• _Your objective_:
Your copy should hold the lines below from the first through the one that contains "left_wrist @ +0", each retyped exactly, and no pictures.

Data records
* * *
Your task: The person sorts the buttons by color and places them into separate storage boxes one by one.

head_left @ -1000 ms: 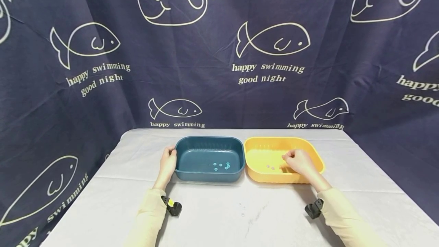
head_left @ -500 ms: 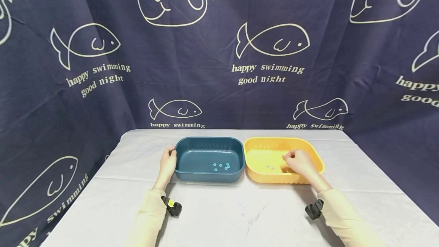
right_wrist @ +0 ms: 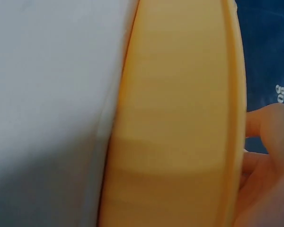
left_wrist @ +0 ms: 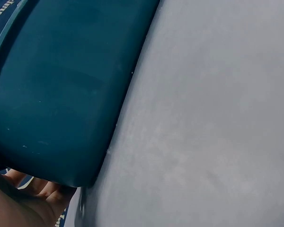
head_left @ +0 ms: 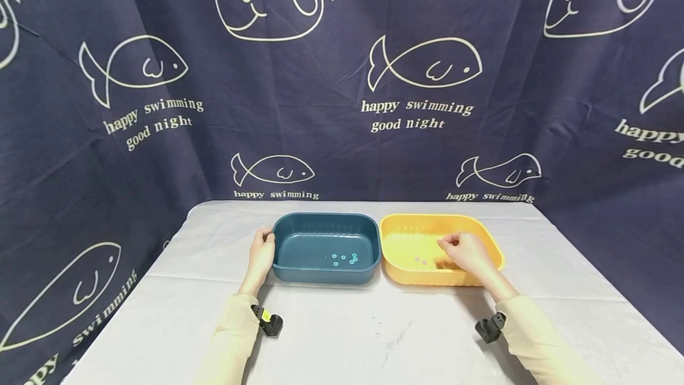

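In the head view my left hand (head_left: 262, 256) grips the left side of a dark teal bin (head_left: 326, 277), the thumb near the rim. The left wrist view has the fingers (left_wrist: 42, 189) against the bin's end, partly hidden by it. Several small teal rings (head_left: 343, 257) lie on the bin's floor. My right hand (head_left: 466, 251) is over the yellow bin (head_left: 427, 277), its fingers bent and the tips close together. Whether anything is between them is too small to see, and the wall hides them in the right wrist view. Two small pinkish rings (head_left: 424, 262) lie in the yellow bin.
Both bins stand side by side on a white cloth-covered table (head_left: 320, 337). A few tiny pale rings (head_left: 377, 334) lie on the cloth in front of them. A dark blue curtain (head_left: 342, 135) with fish drawings hangs behind the table.
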`<state>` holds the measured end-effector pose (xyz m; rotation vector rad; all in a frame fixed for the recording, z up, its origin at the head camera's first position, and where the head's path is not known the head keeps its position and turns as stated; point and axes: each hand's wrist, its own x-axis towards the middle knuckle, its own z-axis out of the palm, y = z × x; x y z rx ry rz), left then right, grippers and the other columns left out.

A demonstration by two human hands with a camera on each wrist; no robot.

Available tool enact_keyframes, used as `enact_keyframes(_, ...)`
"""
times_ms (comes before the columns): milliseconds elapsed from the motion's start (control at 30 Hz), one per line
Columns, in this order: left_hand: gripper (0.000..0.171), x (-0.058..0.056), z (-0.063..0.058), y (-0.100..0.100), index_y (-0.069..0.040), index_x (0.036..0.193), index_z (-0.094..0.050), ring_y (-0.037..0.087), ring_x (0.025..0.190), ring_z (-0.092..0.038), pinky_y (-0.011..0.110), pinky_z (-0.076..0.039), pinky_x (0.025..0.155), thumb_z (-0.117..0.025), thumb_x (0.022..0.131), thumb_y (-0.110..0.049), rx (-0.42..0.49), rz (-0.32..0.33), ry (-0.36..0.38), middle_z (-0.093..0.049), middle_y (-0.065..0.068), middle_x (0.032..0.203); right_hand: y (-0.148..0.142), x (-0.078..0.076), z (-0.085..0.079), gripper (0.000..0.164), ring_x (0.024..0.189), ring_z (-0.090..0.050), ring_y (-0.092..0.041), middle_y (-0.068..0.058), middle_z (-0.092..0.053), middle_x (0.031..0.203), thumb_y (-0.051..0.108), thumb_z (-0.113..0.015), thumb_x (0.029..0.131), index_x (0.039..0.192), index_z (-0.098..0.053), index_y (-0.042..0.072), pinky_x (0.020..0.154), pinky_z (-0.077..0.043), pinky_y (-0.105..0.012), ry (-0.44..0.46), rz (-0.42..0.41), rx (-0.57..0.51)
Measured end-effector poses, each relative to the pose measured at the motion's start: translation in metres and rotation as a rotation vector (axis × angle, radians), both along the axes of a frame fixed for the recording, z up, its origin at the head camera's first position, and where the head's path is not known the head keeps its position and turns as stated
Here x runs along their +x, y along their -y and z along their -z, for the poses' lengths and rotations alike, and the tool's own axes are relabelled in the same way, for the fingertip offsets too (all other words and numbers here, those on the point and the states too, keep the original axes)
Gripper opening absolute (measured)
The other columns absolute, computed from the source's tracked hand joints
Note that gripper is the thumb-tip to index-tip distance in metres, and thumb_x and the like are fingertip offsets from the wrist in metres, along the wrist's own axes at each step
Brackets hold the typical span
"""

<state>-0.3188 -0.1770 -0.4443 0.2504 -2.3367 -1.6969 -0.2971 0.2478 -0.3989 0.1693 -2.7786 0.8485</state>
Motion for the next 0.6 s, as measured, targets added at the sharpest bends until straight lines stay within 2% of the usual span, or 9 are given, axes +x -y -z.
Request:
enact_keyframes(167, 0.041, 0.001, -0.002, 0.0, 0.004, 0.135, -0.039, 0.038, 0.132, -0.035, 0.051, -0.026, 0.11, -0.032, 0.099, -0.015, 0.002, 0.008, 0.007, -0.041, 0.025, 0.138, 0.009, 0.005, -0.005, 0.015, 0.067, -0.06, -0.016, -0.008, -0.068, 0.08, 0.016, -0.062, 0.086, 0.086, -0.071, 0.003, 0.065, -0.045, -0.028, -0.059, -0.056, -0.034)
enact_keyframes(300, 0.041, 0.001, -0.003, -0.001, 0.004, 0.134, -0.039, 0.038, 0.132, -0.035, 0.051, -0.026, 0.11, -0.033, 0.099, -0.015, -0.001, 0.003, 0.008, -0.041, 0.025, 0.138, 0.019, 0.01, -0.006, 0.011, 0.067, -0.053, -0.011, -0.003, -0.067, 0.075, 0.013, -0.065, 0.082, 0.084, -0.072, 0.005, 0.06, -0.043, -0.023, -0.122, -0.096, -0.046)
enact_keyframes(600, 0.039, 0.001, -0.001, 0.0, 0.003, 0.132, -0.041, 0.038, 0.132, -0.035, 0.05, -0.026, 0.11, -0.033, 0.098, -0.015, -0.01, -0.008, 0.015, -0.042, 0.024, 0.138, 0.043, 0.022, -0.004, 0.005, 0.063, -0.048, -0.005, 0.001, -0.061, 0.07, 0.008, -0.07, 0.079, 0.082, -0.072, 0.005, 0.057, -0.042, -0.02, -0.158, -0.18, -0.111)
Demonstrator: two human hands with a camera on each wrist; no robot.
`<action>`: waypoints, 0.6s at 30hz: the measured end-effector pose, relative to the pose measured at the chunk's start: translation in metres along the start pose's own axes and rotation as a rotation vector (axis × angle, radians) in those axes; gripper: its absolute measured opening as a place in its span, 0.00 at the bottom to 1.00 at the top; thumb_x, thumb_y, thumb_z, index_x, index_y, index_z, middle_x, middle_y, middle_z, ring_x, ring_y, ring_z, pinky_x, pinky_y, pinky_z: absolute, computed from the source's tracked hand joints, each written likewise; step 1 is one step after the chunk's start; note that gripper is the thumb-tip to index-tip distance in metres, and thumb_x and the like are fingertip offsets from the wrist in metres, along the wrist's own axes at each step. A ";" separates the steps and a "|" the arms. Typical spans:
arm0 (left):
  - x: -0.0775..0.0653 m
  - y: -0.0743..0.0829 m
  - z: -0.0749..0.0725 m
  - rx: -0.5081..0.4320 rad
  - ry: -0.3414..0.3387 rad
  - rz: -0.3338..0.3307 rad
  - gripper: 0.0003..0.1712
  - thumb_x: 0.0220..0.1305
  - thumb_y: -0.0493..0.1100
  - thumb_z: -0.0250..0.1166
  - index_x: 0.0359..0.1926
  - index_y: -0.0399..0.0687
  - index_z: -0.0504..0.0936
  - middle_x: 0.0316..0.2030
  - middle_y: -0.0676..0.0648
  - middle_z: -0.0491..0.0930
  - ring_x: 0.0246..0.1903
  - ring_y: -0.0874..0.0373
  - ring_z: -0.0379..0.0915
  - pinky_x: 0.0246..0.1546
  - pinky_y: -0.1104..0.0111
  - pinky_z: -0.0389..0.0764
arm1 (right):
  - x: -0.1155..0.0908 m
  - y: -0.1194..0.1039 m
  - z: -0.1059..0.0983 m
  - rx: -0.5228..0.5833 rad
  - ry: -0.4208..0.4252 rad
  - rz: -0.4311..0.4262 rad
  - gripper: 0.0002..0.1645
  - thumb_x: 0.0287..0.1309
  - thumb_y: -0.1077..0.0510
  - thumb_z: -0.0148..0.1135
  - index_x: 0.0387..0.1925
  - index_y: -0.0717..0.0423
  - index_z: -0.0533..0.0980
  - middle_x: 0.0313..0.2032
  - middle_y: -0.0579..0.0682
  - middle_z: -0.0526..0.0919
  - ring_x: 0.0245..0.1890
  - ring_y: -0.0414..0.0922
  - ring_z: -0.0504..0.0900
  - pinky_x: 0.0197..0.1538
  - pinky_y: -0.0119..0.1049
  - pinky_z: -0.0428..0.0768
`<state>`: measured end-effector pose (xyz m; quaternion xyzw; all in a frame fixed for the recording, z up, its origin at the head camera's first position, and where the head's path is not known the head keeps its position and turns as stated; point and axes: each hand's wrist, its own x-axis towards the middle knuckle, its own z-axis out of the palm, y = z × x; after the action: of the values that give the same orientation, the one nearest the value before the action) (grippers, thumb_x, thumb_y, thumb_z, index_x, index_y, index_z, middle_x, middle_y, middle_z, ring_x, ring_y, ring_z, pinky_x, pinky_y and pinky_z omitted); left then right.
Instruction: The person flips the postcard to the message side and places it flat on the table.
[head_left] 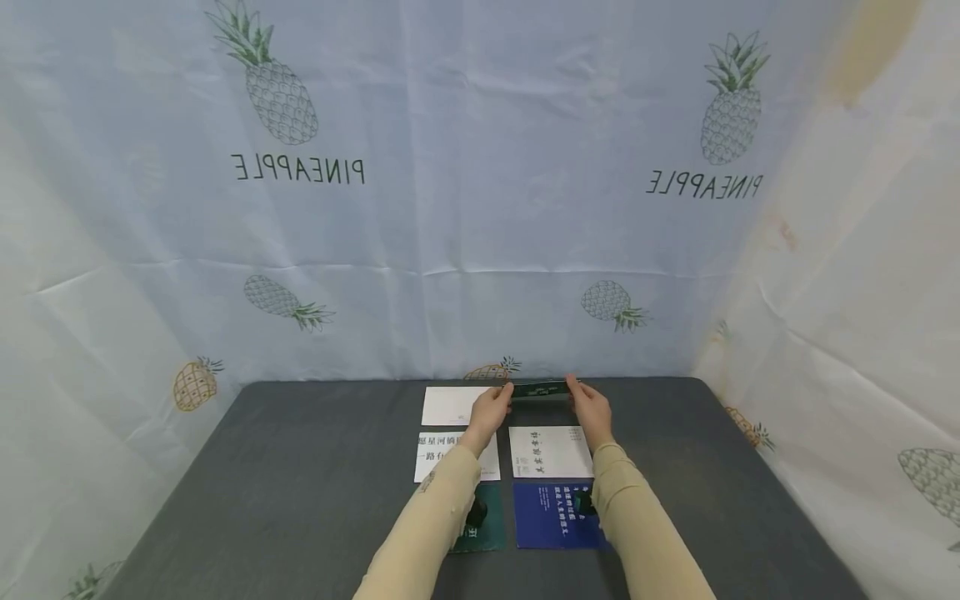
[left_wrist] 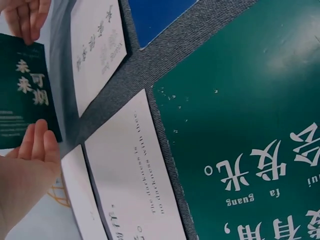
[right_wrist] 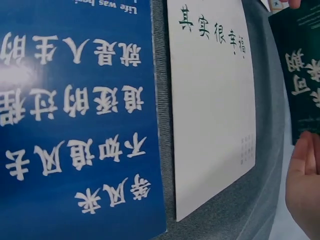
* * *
• _Task response_:
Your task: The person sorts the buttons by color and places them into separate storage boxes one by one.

head_left @ -1000 ms: 
head_left @ -500 ms: 
right_wrist @ +0 ms: 
left_wrist @ +0 ms: 

Here the work on this exercise is complete.